■ WHAT IS REQUIRED: In the data below, find the line containing "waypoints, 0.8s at", then set down that line and every later line up to and including the line containing "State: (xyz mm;", exactly.

BEGIN INPUT

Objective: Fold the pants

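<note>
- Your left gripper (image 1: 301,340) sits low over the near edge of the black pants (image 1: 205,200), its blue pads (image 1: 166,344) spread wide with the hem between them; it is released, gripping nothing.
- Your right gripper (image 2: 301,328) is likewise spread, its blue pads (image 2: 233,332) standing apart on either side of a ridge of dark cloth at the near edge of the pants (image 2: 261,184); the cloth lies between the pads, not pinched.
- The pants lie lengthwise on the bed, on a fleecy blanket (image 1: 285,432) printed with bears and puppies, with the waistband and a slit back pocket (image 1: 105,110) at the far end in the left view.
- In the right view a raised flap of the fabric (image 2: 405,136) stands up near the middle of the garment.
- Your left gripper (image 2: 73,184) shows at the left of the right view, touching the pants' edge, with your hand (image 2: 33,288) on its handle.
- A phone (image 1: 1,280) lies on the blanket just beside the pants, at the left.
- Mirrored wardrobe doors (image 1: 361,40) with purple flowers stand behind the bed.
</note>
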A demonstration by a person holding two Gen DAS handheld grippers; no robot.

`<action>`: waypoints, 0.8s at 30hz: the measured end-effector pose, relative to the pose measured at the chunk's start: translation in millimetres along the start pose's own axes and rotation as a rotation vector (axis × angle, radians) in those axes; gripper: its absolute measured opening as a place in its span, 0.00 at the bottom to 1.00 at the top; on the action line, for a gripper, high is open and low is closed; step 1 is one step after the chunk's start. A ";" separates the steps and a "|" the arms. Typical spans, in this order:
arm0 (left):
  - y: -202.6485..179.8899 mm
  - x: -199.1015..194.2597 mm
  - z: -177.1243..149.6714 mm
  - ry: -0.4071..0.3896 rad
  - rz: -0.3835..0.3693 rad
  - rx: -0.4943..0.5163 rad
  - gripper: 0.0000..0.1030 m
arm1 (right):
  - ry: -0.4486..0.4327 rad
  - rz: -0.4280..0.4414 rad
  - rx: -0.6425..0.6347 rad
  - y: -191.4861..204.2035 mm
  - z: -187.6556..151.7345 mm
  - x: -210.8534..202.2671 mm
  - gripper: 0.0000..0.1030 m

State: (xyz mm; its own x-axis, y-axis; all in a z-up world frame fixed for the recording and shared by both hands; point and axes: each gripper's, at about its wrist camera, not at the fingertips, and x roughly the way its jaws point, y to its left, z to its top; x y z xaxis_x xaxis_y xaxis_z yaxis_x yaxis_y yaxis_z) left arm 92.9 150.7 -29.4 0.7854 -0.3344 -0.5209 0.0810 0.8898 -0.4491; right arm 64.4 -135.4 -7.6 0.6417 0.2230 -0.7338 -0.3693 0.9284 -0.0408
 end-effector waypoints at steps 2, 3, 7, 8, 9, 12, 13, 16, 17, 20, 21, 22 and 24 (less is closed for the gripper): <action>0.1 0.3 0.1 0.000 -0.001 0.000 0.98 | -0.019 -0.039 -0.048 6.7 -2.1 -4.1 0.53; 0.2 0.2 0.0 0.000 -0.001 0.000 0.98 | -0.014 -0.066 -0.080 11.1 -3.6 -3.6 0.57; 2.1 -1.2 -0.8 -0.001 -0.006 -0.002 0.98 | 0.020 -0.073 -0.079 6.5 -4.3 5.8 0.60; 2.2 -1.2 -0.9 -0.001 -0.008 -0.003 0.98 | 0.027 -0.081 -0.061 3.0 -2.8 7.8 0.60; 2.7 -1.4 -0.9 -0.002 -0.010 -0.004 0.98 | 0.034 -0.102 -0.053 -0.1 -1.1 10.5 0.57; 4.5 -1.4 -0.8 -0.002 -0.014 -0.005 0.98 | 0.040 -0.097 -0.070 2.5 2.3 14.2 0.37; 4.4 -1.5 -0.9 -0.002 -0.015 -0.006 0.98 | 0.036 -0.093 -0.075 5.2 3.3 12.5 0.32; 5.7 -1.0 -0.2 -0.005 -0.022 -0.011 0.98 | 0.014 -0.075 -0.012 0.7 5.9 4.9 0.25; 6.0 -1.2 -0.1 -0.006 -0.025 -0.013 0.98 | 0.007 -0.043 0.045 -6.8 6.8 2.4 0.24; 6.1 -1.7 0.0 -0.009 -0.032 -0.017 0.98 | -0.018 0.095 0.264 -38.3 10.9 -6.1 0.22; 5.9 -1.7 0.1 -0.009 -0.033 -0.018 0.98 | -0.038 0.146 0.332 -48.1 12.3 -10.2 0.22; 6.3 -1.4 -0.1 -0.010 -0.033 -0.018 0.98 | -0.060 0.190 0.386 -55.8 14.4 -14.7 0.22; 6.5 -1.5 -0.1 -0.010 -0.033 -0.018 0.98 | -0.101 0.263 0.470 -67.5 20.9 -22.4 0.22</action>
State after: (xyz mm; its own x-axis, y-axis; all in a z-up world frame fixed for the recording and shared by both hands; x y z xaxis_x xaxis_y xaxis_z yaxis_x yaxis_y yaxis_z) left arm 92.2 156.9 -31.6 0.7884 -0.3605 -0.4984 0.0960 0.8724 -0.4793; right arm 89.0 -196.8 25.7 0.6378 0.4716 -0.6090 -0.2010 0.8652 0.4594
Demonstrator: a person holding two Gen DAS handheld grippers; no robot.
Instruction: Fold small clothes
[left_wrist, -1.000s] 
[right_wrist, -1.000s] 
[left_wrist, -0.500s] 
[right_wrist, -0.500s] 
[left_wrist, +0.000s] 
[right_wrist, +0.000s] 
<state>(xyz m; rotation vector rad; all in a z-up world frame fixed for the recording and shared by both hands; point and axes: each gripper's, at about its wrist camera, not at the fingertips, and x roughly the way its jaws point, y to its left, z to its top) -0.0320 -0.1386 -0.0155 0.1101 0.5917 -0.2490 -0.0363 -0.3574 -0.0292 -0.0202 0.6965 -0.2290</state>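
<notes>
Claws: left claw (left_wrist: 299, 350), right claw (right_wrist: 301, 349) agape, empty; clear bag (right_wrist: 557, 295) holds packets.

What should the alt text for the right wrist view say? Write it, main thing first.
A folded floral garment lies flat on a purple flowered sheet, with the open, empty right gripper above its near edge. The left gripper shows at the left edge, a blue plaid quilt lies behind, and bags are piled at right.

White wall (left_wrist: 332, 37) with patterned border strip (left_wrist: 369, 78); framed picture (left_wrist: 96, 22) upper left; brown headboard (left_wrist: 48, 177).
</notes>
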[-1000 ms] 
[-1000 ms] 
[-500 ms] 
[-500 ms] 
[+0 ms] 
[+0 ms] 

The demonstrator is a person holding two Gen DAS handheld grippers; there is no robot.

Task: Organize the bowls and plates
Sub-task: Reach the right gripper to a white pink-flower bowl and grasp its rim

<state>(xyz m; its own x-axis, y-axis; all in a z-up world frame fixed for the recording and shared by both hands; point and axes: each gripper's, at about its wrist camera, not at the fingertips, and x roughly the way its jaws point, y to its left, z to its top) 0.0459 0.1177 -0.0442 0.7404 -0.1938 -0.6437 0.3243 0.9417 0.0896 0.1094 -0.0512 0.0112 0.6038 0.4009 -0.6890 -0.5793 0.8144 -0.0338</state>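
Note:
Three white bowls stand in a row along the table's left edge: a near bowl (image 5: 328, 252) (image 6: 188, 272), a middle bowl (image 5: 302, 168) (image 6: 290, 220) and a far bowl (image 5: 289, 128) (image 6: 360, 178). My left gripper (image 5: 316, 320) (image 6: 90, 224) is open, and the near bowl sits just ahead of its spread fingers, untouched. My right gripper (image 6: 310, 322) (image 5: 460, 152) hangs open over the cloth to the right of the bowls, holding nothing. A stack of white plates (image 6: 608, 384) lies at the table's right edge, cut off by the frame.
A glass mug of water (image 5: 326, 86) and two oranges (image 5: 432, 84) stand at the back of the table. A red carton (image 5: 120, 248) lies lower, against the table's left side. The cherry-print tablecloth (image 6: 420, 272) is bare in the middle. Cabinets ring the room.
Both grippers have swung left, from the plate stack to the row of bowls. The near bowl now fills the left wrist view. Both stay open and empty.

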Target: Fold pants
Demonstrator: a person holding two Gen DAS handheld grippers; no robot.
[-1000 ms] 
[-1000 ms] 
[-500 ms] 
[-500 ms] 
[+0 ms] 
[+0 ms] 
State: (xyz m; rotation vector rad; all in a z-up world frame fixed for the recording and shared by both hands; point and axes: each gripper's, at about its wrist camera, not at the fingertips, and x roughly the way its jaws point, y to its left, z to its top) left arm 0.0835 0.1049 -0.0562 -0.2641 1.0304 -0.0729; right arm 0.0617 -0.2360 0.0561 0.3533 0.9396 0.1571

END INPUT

■ EXPECTED ANSWER:
`<action>`: waypoints, 0.8s at 30hz: the measured end-effector pose, relative to the pose measured at the chunk's start: translation in millimetres along the start pose's own axes and rotation as a rotation vector (axis × angle, radians) in those axes; gripper: its absolute measured opening as a place in its span, 0.00 at the bottom to 1.00 at the top; on the action line, for a gripper, high is open and low is closed; step 1 is one step after the chunk's start. A ";" separates the steps and a "|" the arms. Typical spans, in this order:
arm0 (left):
  - y: -202.6485..179.8899 mm
  - x: -199.1015..194.2597 mm
  - z: -177.1243..149.6714 mm
  - ry: -0.4071..0.3896 rad
  - rz: -0.3835..0.3693 rad
  - rx: -0.4943..0.5163 rad
  - gripper: 0.0000..0.1030 m
arm1 (right):
  - ry: -0.4486..0.4327 rad
  - rz: -0.4280..0.4414 rad
  - rx: -0.6425..0.6347 rad
  - y: -191.4861..204.2035 mm
  - z: -187.6556..151.7345 mm
  - x: -210.8534..202.2671 mm
  - gripper: 0.0000..0.1030 m

State: (xyz mm; its own x-axis, y-axis; all in a z-up world frame fixed for the recording and shared by both hands; point and axes: each gripper's, at about its wrist camera, not at the fingertips, and x roughly the way its jaws point, y to its left, z to its top; x y z xaxis_x xaxis_y xaxis_z yaxis_x yaxis_y yaxis_z) left arm 92.9 150.7 -29.4 0.7854 -0.3344 -0.5209 0.0810 0.8898 -0.4491; right arm 64.4 -135.4 -7.6 0.6417 0.2230 -0.7338 -0.3693 0.9284 -0.0408

What the exercise asked for is complete.